→ **Task to carry out**
For the entries below, work out how many lines include the string "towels", then write only that number.

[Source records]
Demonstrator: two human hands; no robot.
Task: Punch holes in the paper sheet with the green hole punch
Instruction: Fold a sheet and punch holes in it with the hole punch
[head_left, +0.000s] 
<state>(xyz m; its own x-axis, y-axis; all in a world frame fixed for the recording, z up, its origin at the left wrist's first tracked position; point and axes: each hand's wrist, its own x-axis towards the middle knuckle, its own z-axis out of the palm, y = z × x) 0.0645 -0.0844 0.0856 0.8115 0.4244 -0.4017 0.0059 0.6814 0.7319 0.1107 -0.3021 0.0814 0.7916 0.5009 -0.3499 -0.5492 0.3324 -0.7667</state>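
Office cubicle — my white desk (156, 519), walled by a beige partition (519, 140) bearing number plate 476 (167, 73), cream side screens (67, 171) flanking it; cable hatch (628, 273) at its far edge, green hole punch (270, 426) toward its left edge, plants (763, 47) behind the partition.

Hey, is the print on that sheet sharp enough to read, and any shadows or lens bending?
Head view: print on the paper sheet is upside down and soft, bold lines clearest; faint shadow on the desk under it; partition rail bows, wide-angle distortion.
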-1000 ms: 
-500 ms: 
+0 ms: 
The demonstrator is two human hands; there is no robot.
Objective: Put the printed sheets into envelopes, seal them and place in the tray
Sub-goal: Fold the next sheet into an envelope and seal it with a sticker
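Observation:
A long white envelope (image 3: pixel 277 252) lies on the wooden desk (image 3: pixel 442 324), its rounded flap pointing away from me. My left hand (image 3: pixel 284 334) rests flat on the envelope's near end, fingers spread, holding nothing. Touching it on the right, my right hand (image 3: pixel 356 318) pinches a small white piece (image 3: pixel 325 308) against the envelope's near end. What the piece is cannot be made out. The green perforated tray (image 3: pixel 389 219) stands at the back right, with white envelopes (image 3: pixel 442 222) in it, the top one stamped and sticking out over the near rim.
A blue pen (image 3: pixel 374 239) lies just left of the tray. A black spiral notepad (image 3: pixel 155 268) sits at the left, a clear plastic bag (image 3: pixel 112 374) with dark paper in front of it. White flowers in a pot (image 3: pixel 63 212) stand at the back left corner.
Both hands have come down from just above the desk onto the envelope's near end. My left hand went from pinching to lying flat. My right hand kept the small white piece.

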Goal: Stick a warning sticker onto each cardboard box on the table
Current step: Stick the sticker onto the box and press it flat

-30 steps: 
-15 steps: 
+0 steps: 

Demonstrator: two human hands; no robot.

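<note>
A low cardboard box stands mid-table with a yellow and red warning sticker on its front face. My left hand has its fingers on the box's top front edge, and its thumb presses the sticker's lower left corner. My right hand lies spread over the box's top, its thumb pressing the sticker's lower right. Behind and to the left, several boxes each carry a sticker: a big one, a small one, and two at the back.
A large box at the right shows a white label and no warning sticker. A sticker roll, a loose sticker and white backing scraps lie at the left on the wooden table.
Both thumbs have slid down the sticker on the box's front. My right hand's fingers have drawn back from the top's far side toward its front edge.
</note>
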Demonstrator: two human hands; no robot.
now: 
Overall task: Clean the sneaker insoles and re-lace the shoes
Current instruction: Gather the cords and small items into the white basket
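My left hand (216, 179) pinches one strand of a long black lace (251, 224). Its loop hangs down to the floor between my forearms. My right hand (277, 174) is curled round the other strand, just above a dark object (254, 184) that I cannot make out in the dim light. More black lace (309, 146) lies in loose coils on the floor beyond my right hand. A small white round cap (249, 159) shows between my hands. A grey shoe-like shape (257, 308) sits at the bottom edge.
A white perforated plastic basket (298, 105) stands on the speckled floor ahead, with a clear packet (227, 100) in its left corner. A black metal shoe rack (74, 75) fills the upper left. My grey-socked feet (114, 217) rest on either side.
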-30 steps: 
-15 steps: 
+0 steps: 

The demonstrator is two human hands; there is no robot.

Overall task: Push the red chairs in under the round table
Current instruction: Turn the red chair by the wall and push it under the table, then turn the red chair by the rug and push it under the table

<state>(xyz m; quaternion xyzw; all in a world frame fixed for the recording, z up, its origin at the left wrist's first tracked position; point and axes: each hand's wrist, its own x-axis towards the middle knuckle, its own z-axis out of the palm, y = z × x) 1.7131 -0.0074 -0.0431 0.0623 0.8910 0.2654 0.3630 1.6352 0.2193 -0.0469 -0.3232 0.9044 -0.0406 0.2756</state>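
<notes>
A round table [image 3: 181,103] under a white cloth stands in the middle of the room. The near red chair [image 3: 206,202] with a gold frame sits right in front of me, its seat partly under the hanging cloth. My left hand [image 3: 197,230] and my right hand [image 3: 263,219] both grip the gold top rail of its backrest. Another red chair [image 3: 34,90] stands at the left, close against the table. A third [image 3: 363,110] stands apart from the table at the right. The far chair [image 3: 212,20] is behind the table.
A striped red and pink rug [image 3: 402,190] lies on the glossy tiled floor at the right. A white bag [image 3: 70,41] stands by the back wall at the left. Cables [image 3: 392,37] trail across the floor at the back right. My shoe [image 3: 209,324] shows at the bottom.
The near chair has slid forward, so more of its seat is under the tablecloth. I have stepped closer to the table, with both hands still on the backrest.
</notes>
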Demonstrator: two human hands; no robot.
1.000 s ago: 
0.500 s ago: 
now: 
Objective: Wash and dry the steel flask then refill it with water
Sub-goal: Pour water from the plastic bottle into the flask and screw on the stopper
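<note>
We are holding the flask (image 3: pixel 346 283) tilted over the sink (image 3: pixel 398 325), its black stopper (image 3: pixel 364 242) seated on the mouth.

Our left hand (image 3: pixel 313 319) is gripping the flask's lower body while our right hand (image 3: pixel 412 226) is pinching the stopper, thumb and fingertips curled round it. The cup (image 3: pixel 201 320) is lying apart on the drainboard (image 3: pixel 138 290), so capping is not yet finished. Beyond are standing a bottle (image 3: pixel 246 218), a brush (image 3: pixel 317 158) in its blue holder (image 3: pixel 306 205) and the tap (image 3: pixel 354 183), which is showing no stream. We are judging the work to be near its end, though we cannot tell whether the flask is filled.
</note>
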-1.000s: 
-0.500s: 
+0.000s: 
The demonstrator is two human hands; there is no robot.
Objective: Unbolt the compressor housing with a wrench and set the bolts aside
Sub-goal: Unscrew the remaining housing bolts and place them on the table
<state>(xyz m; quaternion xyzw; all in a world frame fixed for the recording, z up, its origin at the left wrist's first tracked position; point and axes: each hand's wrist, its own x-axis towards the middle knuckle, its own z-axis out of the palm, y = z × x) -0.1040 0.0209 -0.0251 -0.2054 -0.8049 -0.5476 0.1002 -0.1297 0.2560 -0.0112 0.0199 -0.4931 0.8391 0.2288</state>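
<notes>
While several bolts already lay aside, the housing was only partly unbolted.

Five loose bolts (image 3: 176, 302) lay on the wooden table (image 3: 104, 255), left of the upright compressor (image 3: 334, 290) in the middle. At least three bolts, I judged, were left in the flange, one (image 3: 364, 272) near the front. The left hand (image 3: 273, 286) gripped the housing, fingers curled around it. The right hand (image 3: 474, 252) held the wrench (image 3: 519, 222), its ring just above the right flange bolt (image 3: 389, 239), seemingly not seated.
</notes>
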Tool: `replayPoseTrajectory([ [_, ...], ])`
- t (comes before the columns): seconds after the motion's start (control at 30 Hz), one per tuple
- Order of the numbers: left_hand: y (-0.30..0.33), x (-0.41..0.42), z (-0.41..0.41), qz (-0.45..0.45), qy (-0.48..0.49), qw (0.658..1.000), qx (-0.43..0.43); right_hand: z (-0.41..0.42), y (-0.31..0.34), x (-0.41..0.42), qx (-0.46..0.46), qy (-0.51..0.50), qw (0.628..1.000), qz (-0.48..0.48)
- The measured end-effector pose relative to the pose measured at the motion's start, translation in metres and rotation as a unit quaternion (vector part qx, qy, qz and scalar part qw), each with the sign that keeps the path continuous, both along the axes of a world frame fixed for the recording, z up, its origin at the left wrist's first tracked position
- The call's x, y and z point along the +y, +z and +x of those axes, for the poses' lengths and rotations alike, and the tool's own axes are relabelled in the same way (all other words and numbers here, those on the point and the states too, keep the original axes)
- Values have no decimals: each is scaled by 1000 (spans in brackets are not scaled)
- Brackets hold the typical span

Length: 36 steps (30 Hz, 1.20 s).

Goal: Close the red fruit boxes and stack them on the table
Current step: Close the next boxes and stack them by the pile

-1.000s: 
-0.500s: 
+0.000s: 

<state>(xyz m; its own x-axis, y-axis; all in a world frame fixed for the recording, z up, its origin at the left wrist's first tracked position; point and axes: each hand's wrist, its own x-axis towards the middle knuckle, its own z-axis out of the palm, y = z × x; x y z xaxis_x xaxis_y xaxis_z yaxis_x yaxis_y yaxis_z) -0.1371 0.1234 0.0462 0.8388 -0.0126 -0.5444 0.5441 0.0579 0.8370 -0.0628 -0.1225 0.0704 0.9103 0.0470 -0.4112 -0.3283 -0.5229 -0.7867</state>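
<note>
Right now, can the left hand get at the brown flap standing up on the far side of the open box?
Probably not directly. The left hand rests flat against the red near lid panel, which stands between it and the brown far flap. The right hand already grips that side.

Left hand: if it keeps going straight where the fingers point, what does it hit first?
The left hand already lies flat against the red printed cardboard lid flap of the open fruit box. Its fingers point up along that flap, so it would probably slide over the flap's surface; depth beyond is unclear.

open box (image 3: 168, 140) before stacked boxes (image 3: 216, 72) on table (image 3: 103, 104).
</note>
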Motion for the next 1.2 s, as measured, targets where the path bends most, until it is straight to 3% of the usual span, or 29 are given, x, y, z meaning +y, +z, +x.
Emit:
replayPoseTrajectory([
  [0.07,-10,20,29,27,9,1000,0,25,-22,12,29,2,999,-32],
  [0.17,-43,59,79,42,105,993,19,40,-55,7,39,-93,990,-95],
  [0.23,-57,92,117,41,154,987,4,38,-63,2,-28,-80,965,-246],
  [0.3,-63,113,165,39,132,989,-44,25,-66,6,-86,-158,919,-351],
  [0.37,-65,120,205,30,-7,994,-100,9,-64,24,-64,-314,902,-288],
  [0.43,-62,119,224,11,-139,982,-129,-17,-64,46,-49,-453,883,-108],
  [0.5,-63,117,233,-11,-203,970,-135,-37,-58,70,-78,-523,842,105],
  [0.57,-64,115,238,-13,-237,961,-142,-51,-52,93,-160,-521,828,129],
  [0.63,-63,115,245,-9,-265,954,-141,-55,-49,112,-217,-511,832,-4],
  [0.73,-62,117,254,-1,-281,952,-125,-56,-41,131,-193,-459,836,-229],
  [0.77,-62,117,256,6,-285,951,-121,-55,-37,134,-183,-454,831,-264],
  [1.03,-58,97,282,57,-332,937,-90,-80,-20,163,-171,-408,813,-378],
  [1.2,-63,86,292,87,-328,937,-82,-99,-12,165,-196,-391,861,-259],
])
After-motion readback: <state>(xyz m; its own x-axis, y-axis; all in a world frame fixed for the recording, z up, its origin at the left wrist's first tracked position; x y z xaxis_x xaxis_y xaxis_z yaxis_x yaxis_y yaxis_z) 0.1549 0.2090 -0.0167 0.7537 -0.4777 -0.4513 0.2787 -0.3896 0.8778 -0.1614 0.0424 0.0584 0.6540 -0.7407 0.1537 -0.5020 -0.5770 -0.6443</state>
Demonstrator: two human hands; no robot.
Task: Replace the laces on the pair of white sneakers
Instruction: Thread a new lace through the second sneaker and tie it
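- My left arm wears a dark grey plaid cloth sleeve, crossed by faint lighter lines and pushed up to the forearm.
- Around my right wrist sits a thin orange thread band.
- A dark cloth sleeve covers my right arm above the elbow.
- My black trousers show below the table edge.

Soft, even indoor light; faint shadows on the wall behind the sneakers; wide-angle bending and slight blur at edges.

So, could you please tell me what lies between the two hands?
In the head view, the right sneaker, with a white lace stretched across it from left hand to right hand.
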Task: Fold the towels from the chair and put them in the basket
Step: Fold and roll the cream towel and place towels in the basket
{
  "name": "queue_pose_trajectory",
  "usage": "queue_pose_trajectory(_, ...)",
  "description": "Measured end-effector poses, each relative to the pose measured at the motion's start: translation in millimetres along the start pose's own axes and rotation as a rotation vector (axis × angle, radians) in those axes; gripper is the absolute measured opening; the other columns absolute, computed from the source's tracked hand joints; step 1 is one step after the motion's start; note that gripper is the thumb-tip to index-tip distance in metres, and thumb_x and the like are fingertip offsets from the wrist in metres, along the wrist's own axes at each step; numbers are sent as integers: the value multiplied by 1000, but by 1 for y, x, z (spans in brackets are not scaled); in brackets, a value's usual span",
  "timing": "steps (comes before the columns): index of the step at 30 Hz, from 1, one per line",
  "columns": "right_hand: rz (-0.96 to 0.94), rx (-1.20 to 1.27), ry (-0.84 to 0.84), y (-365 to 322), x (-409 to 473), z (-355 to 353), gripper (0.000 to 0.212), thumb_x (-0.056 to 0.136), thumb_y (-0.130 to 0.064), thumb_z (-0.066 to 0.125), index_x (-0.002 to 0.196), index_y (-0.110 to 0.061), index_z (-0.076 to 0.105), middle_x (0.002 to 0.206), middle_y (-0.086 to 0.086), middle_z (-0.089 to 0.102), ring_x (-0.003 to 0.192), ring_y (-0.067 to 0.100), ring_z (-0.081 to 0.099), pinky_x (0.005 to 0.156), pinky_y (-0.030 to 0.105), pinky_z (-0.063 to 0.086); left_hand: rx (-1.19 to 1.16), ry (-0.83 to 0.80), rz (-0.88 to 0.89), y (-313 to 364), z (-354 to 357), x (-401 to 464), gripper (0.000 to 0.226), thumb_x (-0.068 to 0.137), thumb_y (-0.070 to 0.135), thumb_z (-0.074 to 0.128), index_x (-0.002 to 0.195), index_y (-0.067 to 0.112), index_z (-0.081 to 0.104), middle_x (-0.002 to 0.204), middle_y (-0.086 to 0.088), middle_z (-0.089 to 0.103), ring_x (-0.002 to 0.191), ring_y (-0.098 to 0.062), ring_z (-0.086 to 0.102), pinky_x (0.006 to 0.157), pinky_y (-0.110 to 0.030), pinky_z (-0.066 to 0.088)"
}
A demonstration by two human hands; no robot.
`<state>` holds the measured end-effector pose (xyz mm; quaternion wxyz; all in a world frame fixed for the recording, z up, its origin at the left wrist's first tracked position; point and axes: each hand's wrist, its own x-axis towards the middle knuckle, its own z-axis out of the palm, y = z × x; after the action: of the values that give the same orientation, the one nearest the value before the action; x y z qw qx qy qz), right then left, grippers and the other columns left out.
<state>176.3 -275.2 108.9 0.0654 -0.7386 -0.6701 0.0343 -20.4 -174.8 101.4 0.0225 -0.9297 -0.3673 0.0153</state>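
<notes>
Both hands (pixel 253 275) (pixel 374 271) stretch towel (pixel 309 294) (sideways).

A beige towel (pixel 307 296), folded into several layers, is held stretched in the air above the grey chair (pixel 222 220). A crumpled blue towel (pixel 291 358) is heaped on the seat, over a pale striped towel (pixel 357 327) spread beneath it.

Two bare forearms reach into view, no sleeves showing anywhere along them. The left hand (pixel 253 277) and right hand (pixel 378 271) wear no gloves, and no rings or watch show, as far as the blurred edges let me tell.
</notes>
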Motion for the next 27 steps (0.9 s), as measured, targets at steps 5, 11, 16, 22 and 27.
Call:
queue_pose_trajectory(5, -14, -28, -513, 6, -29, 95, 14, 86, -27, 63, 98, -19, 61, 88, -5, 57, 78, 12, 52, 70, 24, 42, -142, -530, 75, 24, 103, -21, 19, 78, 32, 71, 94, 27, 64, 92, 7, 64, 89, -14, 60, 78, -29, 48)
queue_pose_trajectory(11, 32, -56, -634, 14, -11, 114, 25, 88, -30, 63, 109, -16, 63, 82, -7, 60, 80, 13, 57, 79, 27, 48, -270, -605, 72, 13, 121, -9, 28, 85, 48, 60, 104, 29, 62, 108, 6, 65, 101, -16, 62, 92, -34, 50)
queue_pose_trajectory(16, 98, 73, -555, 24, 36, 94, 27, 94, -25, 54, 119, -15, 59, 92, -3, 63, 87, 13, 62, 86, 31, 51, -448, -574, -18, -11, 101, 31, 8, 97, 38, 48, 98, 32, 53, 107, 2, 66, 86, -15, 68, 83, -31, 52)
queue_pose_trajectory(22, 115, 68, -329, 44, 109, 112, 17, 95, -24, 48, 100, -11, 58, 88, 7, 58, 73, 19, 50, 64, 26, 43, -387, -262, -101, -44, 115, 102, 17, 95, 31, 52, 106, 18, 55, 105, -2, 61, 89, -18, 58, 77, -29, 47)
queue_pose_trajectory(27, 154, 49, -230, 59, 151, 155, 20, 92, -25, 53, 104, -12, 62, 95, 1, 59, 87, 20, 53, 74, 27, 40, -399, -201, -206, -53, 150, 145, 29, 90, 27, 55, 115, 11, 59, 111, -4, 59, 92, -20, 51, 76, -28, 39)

→ **Exercise answer**
2